Des présidents d'université ont été amenés à ne pas autoriser la tenue d'un événement dans l'enceinte de leur établissement, pour des raisons d'ordre public. L'appréciation des dangers pour l'ordre public relève de la responsabilité des chefs d'établissement, dans le cadre de l'exercice de leurs pouvoirs de police et dans le respect du principe de proportionnalité. Cette possibilité d'interdire des rassemblements ou des événements a simplement pour but de garantir la sécurité de tous les participants, y compris des enseignants-chercheurs appelés à s'exprimer. Ces décisions sont prises en toute transparence et peuvent faire l'objet de recours devant le tribunal administratif.

Se pose aussi la question du pluralisme, qui aurait disparu au sein de certains départements ou sur certains sujets. Concernant l'islam, nous disposons de nombreuses instances et de projets – je pense notamment au conseil scientifique de l'IFI et à l'appel à projets "islam et société" lancé par le Bureau central des cultes du ministère de l'intérieur – qui attestent concrètement de la pluralité des études financées et de la diversité des courants et des débats scientifiques.

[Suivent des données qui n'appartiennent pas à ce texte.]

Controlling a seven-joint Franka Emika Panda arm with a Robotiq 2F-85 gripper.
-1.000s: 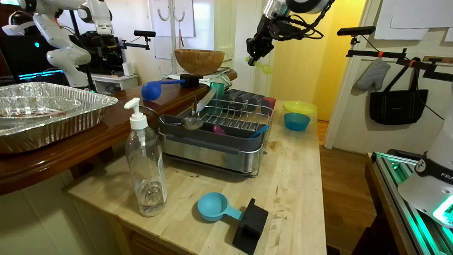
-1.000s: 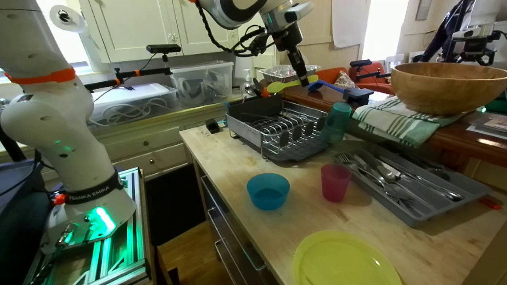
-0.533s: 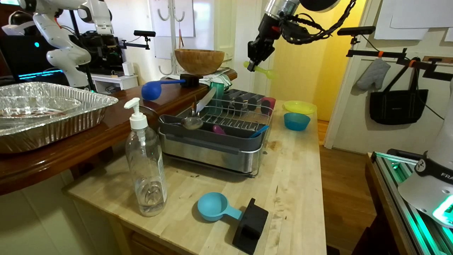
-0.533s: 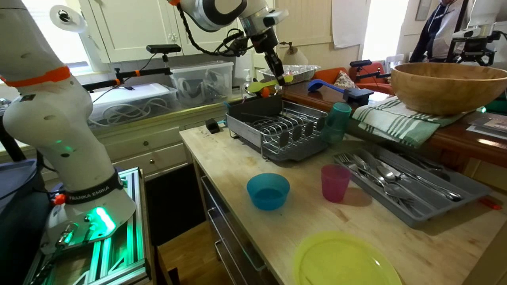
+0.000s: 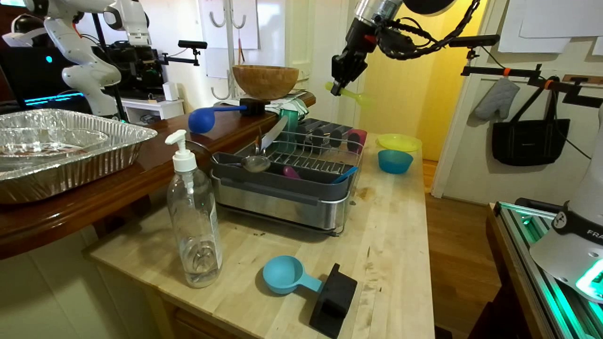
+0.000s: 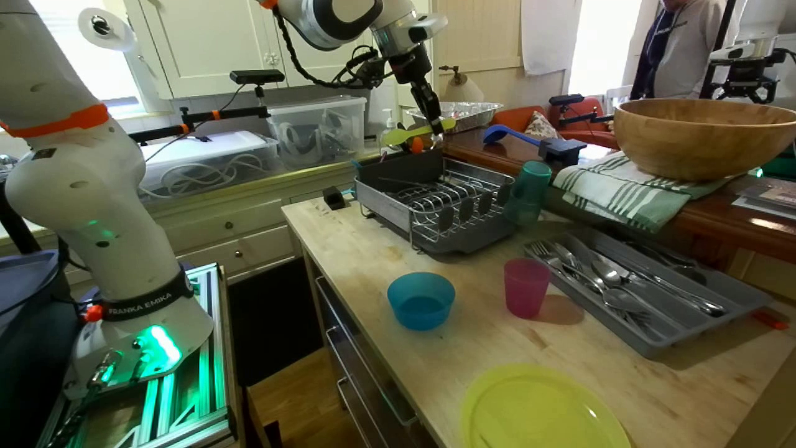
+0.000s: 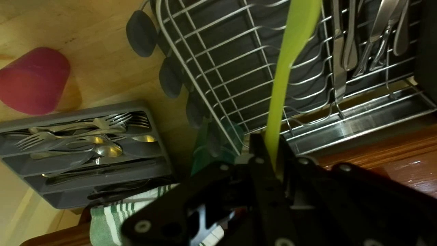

Lorsque des chercheurs voient leur activité entravée au sein de l'université ou dans leur laboratoire, des voies de recours existent et sont efficientes. Le CDESR cherche à garantir en permanence un équilibre entre les libertés, d'un côté, et les responsabilités et l'intégrité scientifique, de l'autre.

M. Matthieu Bloch, rapporteur. Le cas d'un ancien directeur de recherche du CNRS, réputé proche des Frères musulmans, a été évoqué devant cette commission. Une personne auditionnée a d'ailleurs présenté une photo de l'intéressé participant en tant que membre à un conseil des Frères musulmans. Est-ce un cas isolé selon vous ? Un phénomène d'entrisme islamique vous semble-t-il exister dans les lieux de recherche et d'enseignement supérieur ? Si oui, quelles actions mettez-vous en place pour y faire face ? Ces informations vous sont-elles remontées ? Lorsque tel est le cas, comment peut-on laisser des profils de ce genre en place pendant tant d'années ?

M. Philippe Baptiste, ministre. Il s'agit d'un cas particulier ; je serai donc bref. Le directeur de recherche qui n'est plus en poste aujourd'hui.

La France est une cible particulière pour les ingérences étrangères. L'enseignement supérieur et la recherche constituent à la fois un vecteur et une cible naturelle, puisqu'ils ont la capacité de toucher le large public que sont les étudiants. Ces opérations d'ingérence sont susceptibles d'entraîner des effets négatifs très importants, notamment pour la communauté académique.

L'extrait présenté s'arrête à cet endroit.